This post has been highly requested and I have put off publishing it for quite a while, mostly due to my insecurities and fear of judgment. But here we are!
Yes, I had a breast augmentation. But we’ll get to that in a moment.
First off, I would like to say that getting surgery was a huge decision. They call it “going under the knife” for a reason. My goal in writing this isn’t to promote a procedure, I am simply sharing my experience and perspective. I need to put an emphasis on the fact that surgery is not the solution to loving yourself. It wasn’t like the anesthesia wore off then all of the sudden I felt totally confident and loved my body. That is NOT how these things work. The relationship that I have with my body and learning to love it has been the result of confronting deeply rooted issues, doing major soul work and healing. We can’t change the way we truly feel about ourselves by changing one thing that we see in the mirror. So now that I have that out of the way, let me tell you all about why I chose to get a breast augmentation.
I remember when all of my friends starting wearing bras. I never went bra shopping with my mom as a young girl because I simply didn’t need one. Obvi I had major FOMO at the time. But I just kept telling myself that I’d get to wear one at some point after I’d moved past the “breast bud” stage and was fully developed. But that never really happened.

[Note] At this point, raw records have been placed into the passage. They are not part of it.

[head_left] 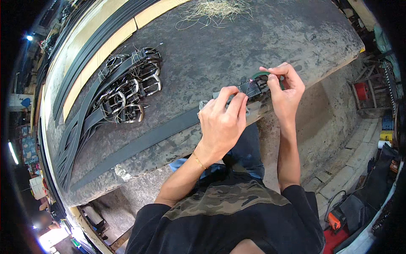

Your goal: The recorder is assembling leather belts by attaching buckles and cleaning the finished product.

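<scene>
A long dark belt strap (139,142) lies across the worn grey table (220,51), its end at the table's near edge. My left hand (222,122) presses down on that end and pinches a dark buckle piece (252,88). My right hand (285,91) holds a small green tool (265,74) at the buckle, where a tiny pink glow shows. The strap's tip under my fingers is hidden.
A pile of finished belts with shiny metal buckles (129,95) lies to the left, straps trailing along the table. Long dark strips (91,51) run on yellow board at the far left. Loose pale threads (213,10) lie at the back. Stone floor and an orange tool (334,220) are lower right.
</scene>
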A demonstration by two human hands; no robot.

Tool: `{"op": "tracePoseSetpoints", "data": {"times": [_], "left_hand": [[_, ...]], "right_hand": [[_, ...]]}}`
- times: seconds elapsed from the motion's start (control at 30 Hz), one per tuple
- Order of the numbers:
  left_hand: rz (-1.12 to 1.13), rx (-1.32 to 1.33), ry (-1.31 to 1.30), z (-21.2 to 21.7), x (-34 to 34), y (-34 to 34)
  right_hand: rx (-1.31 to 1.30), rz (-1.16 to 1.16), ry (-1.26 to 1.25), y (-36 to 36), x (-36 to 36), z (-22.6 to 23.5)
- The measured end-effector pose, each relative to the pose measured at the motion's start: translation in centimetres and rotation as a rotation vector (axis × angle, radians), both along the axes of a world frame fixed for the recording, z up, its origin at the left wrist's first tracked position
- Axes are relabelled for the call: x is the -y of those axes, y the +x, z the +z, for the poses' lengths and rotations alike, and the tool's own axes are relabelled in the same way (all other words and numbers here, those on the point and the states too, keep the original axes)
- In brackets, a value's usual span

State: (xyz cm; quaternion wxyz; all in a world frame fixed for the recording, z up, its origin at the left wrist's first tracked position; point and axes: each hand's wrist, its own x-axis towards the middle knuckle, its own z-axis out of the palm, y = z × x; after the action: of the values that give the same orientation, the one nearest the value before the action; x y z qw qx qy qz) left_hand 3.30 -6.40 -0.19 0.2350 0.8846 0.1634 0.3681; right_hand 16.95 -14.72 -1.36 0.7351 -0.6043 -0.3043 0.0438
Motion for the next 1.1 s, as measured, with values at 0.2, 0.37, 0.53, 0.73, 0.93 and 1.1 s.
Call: {"op": "tracePoseSetpoints", "data": {"times": [0.2,0.37,0.53,0.73,0.93,1.1], "left_hand": [[-0.008,0.000,-0.004,0.1,0.0,0.0],[-0.009,0.009,-0.015,0.0,-0.1,0.0],[-0.008,0.031,0.006,0.0,-0.1,0.1],[-0.020,0.057,0.024,0.1,0.0,0.0],[-0.043,0.030,0.077,0.0,0.1,-0.5],[-0.066,0.060,0.095,-0.2,-0.1,-0.5]], "right_hand": [[0.052,0.002,0.006,0.1,0.0,-0.3],[0.038,0.005,-0.027,0.1,0.1,-0.2],[0.074,0.000,-0.042,0.2,0.1,-0.2],[0.013,0.005,0.022,0.2,-0.2,0.1],[0.120,0.174,-0.023,0.2,-0.8,0.5],[0.129,0.174,-0.034,0.4,-0.9,-0.1]]}}
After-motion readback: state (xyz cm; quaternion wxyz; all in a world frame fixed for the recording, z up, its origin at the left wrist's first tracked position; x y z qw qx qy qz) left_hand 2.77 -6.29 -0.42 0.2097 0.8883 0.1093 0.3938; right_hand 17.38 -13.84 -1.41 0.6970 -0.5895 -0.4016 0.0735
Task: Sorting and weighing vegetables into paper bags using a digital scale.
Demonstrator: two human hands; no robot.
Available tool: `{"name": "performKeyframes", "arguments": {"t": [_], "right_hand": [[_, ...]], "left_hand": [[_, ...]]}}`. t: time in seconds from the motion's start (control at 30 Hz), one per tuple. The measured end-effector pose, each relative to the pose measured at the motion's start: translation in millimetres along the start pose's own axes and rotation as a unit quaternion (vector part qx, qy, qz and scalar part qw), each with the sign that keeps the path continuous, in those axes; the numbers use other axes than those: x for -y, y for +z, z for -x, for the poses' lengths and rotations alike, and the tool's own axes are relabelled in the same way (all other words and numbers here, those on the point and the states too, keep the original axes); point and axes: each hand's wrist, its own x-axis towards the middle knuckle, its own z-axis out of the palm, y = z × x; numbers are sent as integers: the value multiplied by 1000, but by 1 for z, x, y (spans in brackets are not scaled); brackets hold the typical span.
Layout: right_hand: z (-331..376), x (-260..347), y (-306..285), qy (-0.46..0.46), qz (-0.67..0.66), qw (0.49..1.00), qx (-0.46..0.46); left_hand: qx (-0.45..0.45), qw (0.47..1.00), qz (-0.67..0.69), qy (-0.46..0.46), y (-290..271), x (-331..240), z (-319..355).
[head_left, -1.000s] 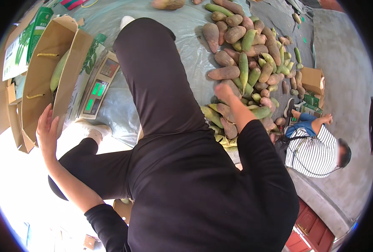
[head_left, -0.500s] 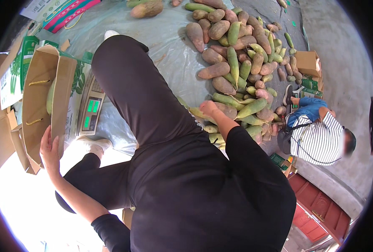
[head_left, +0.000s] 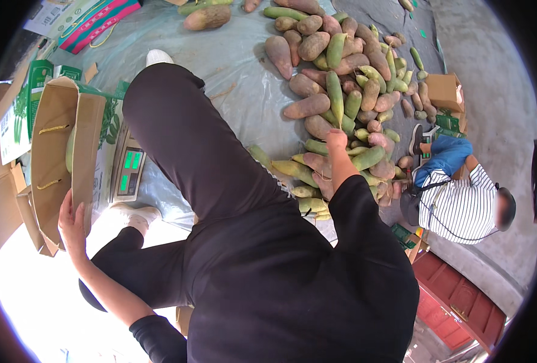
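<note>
Right hand: on my feed, the right hand (head_left: 337, 142) is at the tail of a long green radish (head_left: 335, 100); its fingers look curled together, but I cannot tell whether they pinch anything.
Left hand: I see the left hand (head_left: 72, 228) at the near end of an open cardboard box (head_left: 88, 163), thumb and fingers apart.
Radish: it lies on the heap of roots (head_left: 352, 103) along the right edge of the plastic sheet (head_left: 244, 78).
Box contents: I make out one pale green vegetable (head_left: 70, 151) inside, partly hidden; that much looks done.
Scale: the scale (head_left: 128, 169), display lit, sits beside the box toward the sheet's left edge.
Left over: I judge plenty, as the large heap lies loose, outside the box.
</note>
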Motion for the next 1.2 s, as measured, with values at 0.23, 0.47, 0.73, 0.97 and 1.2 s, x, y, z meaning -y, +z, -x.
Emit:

I can remember being in the locker room getting changed for gym class feeling like there was something wrong with me. The issue wasn’t that my boobs were small, it was that they looked entirely different. This made me feel like I didn’t belong. I hoped that I wouldn’t have to deal with the self-hatred and shame I was feeling for the rest of my life.
I wore hella padded bras (VS bombshell, if you know, you know) pretty much every day to disguise their shape. When I was 16, I finally went to my doctor and said: “I have the weirdest boobs and I want to get a boob job because I feel so ugly.” She laughed and told me my boobs were fine. She said that if I wanted to consider surgery, I should wait until my body was completely finished growing. That meant waiting until I was in my mid 20’s. FML.
In 2014, I read an article in Cosmopolitan magazine (this one) about a girl who had a breast deformity. The way she described it seemed pretty similar to what I had going on, but I wasn’t 100%.
Over a year later, I went to see a doctor for a lip injection consultation. During the consult, I learned that he did a lot of different cosmetic procedures and not just fillers. I started joking about my “alien boobs” and mentioned that I thought I might have some sort of condition that I’d read about in a magazine. But obvi I am not a doctor and Cosmopolitan isn’t exactly a medical journal. LOL. So describing it was tricky! But it just so happened that we still had a few minutes left in our appointment so he was able to asses my alien boobs. I remember feeling completely mortified and thought he would laugh in my like the doctor from before did. He took a look and said, “Yes, you have tuberous breasts.”
WHOOP, THERE IT IS.
The doctor explained to me that tuberous breasts are a result of the breast tissue not fully developing during puberty. I asked if they would change as I grew into my 20’s and the answer was no. My breasts were never going to change, the puberty ship had already sailed. The only way I would be able to fix my “alien tatas” would be through surgery.
Over the next few months, went to see that doctor again for an official consultation to get more information on what exactly would have to happen to correct my breast deformity. That was followed by many more appointments, discussions with my parents, and ultimately me making the decision to get the surgery. I had a breast tissue correction and augmentation in August of 2015.
I’m incredibly happy with the results of the procedure and it has really made a difference in my self-esteem. I no longer have anxiety about wearing bikini tops or feel like I can only wear certain necklines. When I’m at the gym, I feel completely at ease in the locker room and don’t feel like I need to change in a bathroom stall. I don’t have to hide anymore.
But again, I have to be real with you guys. My breast implants were not the “one thing” that all of the sudden made me feel happy in my body. Authentic self-love and true body positivity is soul level shit. It takes really, really hard work. It’s the kind of work that is ongoing, you have to make the choice to show up and love yourself every fucking day.
I’m not here to tell you that you should or shouldn’t get cosmetic surgery. That is a deeply personal choice and only you can decide that for yourself. If you considering it, I encourage you to deeply explore your “why” and really make sure you’re doing it for the right reasons before going under the knife.
As someone who has been shamed for having breast implants, please be kind to those who have had or are considering having cosmetic surgery. I hope that you approach the subject with care and compassion, not judgment. You never know what a person could be experiencing internally and sometimes you just need to listen.
Thank you for reading this insanely long blog post and for allowing me to be open. Love you always.